■ Recorded data ■

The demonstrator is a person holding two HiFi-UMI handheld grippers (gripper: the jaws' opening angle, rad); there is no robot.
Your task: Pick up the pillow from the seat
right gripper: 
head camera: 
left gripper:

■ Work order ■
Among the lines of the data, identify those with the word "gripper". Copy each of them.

■ Response ■
The demonstrator is a person holding two HiFi-UMI handheld grippers (gripper: the jaws' opening angle, rad); there is no robot.
right gripper: 
left gripper:

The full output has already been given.